本発明は、プレスフィット端子の製造方法およびこの製造方法にて製造されたプレスフィット端子を用いた電子装置に関するものである。
プレスフィット端子は、ハンダを使用することなく基板に対してコネクタなどの電子部品を電気的に接続するための端子であり、基板に形成されるスルーホール径よりも大きな幅の弾性部をスルーホールに圧入することで、弾性部の弾性変形による圧力(接触荷重)によりプレスフィット端子と基板との電気的接続状態が維持される。ところで、プレスフィット端子は、板材(フープ材、条材ともいう)をプレス加工することで製造するだけでなく、材料歩留まりを容易に向上可能な線材からも製造することができる。
このように線材からプレスフィット端子を製造する技術として、下記特許文献1に開示されるプレスフィット端子の製造方法が知られている。このプレスフィット端子の製造方法では、弾性部を構成する拡幅部の幅部分確保のためにプレス加工で線材の一部を押し潰した後、その一部の中心部において切込みが形成されるとともに切り込まれた箇所を広げて孔を形成することで、拡幅部を形成している。
特開2012−174400号公報
しかしながら、上述のような製造方法では、弾性部の厚みが薄くなるため、弾性部に歪みが発生しやすくなるだけでなく、スルーホールへの挿入時にプレスフィット板厚方向の負荷に対して弱くなる。このため、振動や衝撃などがプレスフィット端子や基板に作用すると、弾性部とスルーホールとの電気的接触部がずれてしまう可能性があり、この場合には電気特性が悪化してしまうという問題がある。
本発明は、上述した課題を解決するためになされたものであり、その目的とするところは、弾性部の厚みを薄くすることなく線材からプレスフィット端子を製造し得るプレスフィット端子の製造方法および電子装置を提供することにある。

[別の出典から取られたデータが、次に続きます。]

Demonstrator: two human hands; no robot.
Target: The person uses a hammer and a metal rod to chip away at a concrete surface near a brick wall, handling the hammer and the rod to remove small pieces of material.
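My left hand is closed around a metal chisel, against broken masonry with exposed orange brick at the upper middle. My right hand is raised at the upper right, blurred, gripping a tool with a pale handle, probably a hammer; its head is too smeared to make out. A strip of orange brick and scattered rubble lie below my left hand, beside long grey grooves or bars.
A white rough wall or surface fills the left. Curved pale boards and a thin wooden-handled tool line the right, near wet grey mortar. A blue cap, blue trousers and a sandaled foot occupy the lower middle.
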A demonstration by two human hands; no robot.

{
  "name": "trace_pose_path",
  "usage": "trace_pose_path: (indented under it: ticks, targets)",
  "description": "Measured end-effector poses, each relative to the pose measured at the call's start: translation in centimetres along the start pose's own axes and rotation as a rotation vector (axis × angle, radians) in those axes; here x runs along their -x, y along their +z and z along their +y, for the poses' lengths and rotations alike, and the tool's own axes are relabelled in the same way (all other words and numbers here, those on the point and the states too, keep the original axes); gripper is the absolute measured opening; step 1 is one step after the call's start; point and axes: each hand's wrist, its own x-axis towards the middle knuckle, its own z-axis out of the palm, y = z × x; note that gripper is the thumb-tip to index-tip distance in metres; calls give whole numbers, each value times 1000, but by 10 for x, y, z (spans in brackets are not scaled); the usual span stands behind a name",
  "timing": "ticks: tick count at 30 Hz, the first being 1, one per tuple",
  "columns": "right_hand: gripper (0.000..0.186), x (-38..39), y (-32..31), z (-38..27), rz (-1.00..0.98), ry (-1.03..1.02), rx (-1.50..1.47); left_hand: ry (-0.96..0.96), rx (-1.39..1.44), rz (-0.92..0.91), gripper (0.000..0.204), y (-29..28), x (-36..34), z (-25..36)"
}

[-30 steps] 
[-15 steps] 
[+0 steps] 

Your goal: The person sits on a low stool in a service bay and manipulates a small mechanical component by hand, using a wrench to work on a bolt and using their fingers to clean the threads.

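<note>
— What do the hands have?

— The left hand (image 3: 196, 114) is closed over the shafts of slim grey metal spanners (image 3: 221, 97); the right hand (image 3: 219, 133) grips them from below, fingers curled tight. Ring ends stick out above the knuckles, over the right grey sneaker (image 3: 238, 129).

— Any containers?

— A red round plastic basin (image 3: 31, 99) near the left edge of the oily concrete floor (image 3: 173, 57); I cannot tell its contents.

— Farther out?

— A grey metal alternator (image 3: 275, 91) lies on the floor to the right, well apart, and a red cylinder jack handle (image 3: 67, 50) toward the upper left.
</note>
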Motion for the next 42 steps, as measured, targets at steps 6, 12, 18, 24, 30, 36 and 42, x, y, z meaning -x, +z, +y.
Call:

上記目的を達成するため、特許請求の範囲の請求項1に記載の発明は、基板(12,12a,12b,51,52)に形成されるスルーホール(13,13a〜13e,51a,51b,52a,52b)に弾性変形した弾性部(23,26a,26b,27,28a,28b,29a,29b)が圧入されることで電気的接続がなされるプレスフィット端子(20,20a〜20g)の製造方法であって、金属製の線材(30,30a)を用意する工程と、前記線材のうち前記弾性部を形成する部位を弾性部形成用部位(31)とするとき、当該弾性部形成用部位のうち前記線材の幅方向の中心部(32)を介して対向する方向から当該中心部を押し潰して残部(33)を外方へ拡げることで前記弾性部を形成する弾性部形成工程と、を備え 前記線材には複数の前記弾性部形成用部位が設けられ、前記弾性部形成工程では、前記複数の弾性部形成用部位のうちの一部における前記中心部を押し潰す方向を、他の一部における前記中心部を押し潰す方向と直交させることを特徴とする。
また、請求項に記載の電子装置(10)は、請求項1〜のいずれか一項に記載の製造方法により製造されたプレスフィット端子と、前記プレスフィット端子を挿入するスルーホール(13,13a〜13e,51a,51b,52a,52b)が形成された基板(12,12a,12b,51,52)と、を備えることを特徴とする。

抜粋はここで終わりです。